REQUIREMENT:
Where a picture appears in the data below, exclude it; restate everything else word for word.

* * * * *

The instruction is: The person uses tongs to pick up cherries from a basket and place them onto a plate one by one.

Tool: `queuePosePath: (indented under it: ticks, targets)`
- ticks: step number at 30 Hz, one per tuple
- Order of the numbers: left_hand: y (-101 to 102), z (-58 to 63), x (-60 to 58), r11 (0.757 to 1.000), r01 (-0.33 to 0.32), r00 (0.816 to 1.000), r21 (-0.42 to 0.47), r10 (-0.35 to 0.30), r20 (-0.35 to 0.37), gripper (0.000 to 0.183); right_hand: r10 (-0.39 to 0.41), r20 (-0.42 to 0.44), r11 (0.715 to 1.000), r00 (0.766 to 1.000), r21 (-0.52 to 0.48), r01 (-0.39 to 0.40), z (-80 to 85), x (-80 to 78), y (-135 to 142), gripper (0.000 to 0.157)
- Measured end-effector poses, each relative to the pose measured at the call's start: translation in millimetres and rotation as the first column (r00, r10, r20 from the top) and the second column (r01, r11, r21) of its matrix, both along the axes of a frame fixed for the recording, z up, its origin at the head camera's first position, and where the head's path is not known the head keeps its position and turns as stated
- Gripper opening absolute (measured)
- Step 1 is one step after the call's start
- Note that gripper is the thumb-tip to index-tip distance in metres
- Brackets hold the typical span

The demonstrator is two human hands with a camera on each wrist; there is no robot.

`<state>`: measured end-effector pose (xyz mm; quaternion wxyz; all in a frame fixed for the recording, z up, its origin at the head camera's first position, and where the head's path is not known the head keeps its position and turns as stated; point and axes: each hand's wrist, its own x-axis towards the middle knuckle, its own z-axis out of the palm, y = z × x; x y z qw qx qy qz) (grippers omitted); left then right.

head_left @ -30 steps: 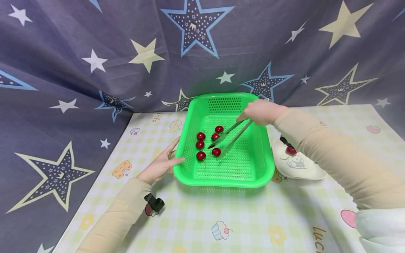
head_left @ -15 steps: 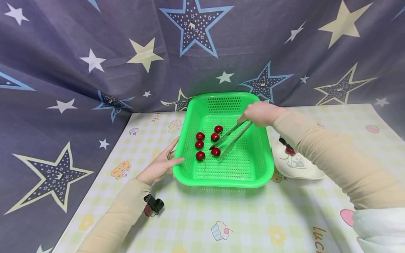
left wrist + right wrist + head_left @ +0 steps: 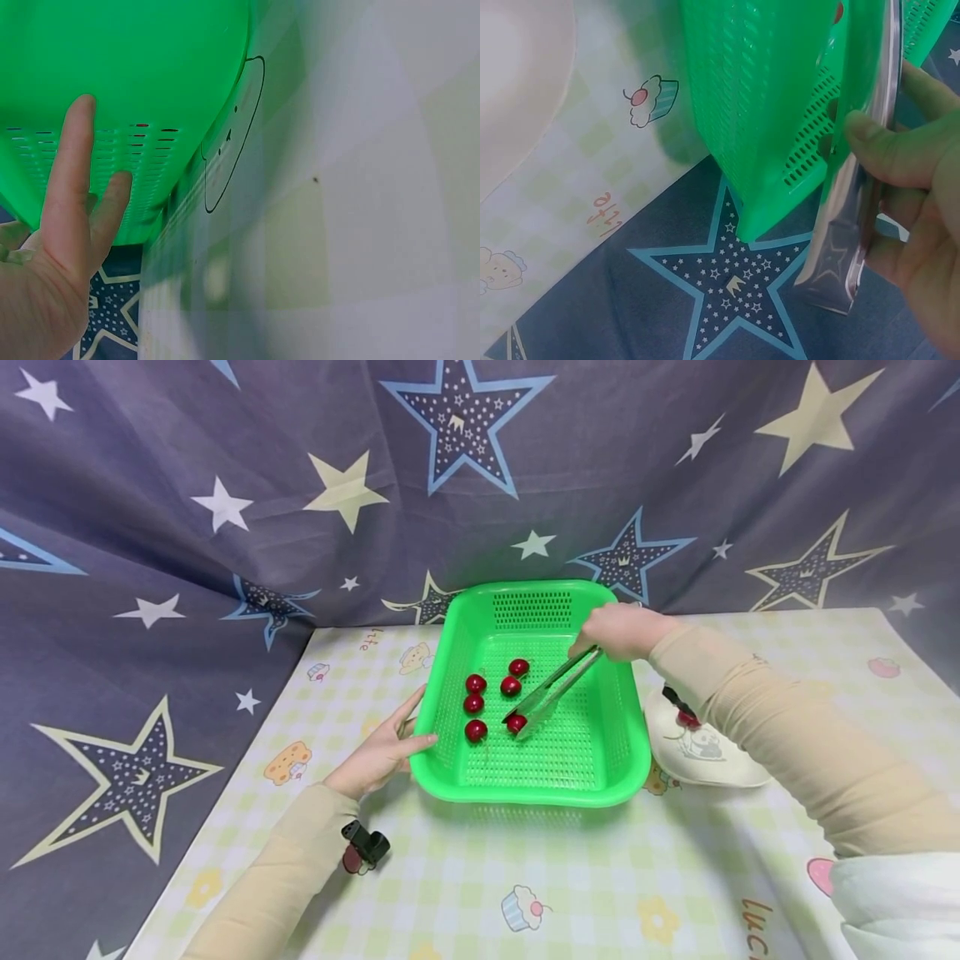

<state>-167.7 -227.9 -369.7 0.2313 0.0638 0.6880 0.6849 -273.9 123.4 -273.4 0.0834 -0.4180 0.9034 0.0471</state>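
In the head view my right hand (image 3: 621, 631) grips metal tongs (image 3: 531, 701) over the green basket (image 3: 435, 756). The tong tips stand on either side of a dark red cherry (image 3: 515, 724) on the basket floor. Several other cherries, one of them here (image 3: 476, 731), lie toward the basket's left half. My left hand (image 3: 382, 750) rests at the basket's left side, thumb at the rim, and its straight fingers lie along the outer wall in the left wrist view. In the right wrist view, thumb and fingers pinch the tongs (image 3: 847, 217) near their joined end.
A white plate (image 3: 675, 760) with a panda print stands right of the basket, partly under my right forearm, with a cherry (image 3: 687, 720) on it. A checked cloth (image 3: 600, 877) covers the table. A star-patterned curtain (image 3: 262, 468) hangs close behind the basket.
The tong tips have drawn closer together and come down around the front cherry, which has shifted slightly right. My left hand and the basket stay where they were.
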Motion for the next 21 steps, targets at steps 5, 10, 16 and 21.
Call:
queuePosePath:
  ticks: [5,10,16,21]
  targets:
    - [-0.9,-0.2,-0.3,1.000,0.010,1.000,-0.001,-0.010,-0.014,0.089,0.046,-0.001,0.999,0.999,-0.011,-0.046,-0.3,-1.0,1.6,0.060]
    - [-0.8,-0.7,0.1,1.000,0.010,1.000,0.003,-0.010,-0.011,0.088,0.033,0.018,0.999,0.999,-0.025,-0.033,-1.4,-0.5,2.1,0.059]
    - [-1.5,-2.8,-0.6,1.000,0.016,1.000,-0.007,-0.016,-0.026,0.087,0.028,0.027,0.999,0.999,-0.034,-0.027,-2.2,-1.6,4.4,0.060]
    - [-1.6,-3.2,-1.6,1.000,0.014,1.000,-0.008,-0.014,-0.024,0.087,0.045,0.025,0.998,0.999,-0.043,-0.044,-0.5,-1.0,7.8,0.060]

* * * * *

ANSWER SPACE:
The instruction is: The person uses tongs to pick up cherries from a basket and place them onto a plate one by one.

Tool: `queuePosePath: (indented under it: ticks, targets)`
- ticks: step number at 30 Hz, one per tuple
- Order of the numbers: left_hand: y (-101 to 102), z (-58 to 63), x (-60 to 58), r11 (0.757 to 1.000), r01 (-0.33 to 0.32), r00 (0.816 to 1.000), r21 (-0.42 to 0.47), r10 (-0.35 to 0.30), r20 (-0.35 to 0.37), gripper (0.000 to 0.183); right_hand: r10 (-0.39 to 0.41), r20 (-0.42 to 0.44), r11 (0.715 to 1.000), r00 (0.766 to 1.000), r21 (-0.52 to 0.48), r01 (-0.39 to 0.40), z (-80 to 85), x (-80 to 78), y (-135 to 142), gripper (0.000 to 0.157)
- Measured end-effector poses, each relative to the pose measured at the call's start: translation in millimetres and rotation as the first column (r00, r10, r20 from the top) and the second column (r01, r11, r21) of its matrix, both along the axes of a frame fixed for the recording, z up, its origin at the head camera's first position, and where the head's path is not known the head keeps its position and turns as stated
- Gripper opening absolute (measured)
- Step 1 is one step after the call's start
- Note that gripper is the thumb-tip to index-tip distance in metres
- Brackets hold the typical span

The demonstrator is two human hands with a camera on each wrist; there is no robot.

`<state>`: measured end-effector pose (xyz mm; quaternion wxyz; all in a frame fixed for the recording, z up, its origin at the head camera's first position, and where the head's path is not known the head keeps its position and turns as stated; point and axes: each hand's wrist, its own x-axis towards the middle knuckle, its own z-axis out of the palm, y = z × x; x y z qw qx qy qz) (grippers omitted); left then right.

head_left @ -30 steps: 
head_left @ -15 steps: 
left wrist + right wrist + head_left @ +0 steps: 

<state>-167.7 -227.9 -369.7 0.2313 0.0638 0.6880 0.6849 -273.9 123.4 -273.4 0.0834 -0.4180 0.9034 0.0471</state>
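In the head view my right hand (image 3: 621, 631) grips metal tongs (image 3: 531, 701) over the green basket (image 3: 435, 756). The tong tips stand on either side of a dark red cherry (image 3: 515, 724) on the basket floor. Several other cherries, one of them here (image 3: 476, 731), lie toward the basket's left half. My left hand (image 3: 382, 750) rests at the basket's left side, thumb at the rim, and its straight fingers lie along the outer wall in the left wrist view. In the right wrist view, thumb and fingers pinch the tongs (image 3: 847, 217) near their joined end.
A white plate (image 3: 675, 760) with a panda print stands right of the basket, partly under my right forearm, with a cherry (image 3: 687, 720) on it. A checked cloth (image 3: 600, 877) covers the table. A star-patterned curtain (image 3: 262, 468) hangs close behind the basket.
The tong tips have drawn closer together and come down around the front cherry, which has shifted slightly right. My left hand and the basket stay where they were.
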Motion for the next 21 steps, targets at steps 5, 10, 16 and 21.
Call:
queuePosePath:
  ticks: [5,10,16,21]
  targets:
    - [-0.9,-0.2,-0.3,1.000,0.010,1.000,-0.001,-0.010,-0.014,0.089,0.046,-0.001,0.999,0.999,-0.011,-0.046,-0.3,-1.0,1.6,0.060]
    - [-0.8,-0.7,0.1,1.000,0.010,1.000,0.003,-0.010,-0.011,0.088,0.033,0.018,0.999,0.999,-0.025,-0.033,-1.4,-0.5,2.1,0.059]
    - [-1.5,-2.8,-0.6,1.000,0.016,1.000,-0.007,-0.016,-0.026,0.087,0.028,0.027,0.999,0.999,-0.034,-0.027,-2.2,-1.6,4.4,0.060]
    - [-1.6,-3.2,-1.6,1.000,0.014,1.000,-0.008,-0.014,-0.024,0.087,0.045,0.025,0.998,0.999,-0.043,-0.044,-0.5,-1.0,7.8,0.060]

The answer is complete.